Sqlalchemy: document the use of populate_existing() with with_for_update()

Created on 9 Sep 2020  路  2Comments  路  Source: sqlalchemy/sqlalchemy

Describe the bug

Calling this a bug may be a stretch but I'm not sure where else to file it.. this is somewhere between bug and feature request.

Imagine a function which takes a primary key of a database row as its only argument. This function is responsible for incrementing the value of a particular field of the row identified by that key.

If the function is called in two processes simultaneously, it should increment the field twice.

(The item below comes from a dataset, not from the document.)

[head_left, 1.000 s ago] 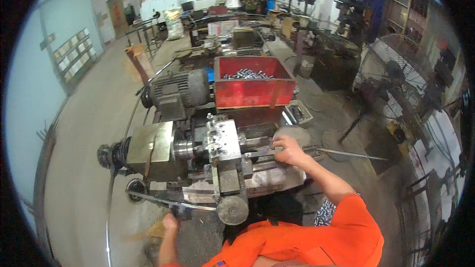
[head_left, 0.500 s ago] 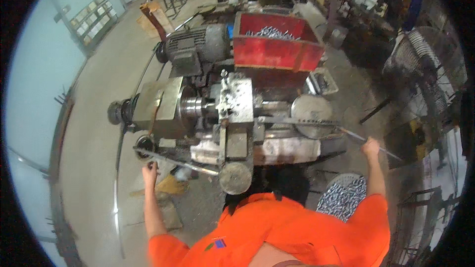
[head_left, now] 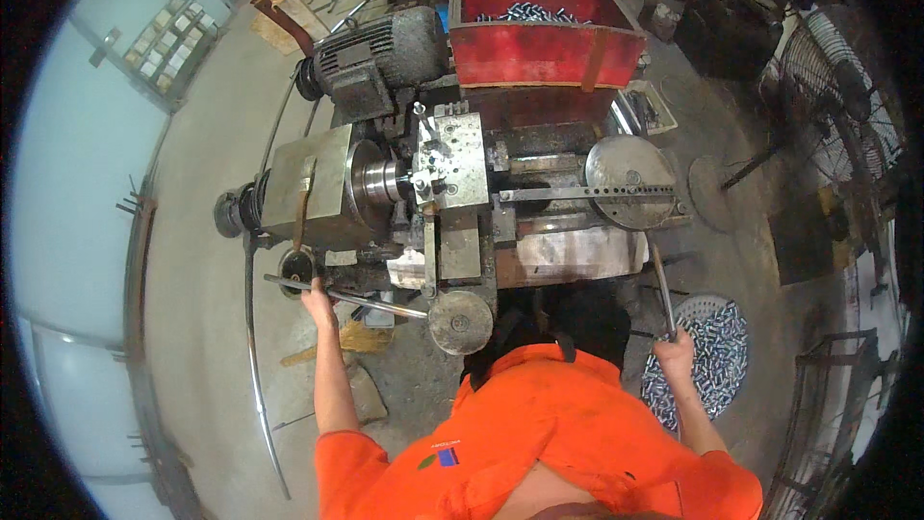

To prevent these simultaneous executions of this method from interfering with one another, it is useful to use 'FOR UPDATE' queries to lock the row.

You end up with a function looking something like this:

session = my_connect()

def my_increment(row_id):
    instance = session.query(MyModel).filter(MyModel.id == row_id).with_for_update().one()
    instance.increment_this_field += 1
    session.commit()

Upon a naive reading of this function, it seems like nothing could go wrong.

Now, imagine we have a script which calls this method like so:

row_id = 888
instance = session.query(MyModel).get(row_id)
my_increment(instance.id)

And imagine two of those scripts run nearly simultaneously. Upon doing so, you'll find that the field is not incremented by 2, but by 1.

The reason is, when the second execution calls one(), it does not return the object returned by the FOR UPDATE query, instead it returns the object from the session's "identity map". This is despite the fact that SQLAlchemy actually fetches the fresh row from the cursor. That precious row is discarded once SQLAlchemy sees the object exists in the identity map.

I found this to be very counterintuitive; the row retrieved by with_for_update().one() should be guaranteed to be the most up-to-date, locked row, but there's no way to guarantee you will get that row instead of a stale version in the identity map.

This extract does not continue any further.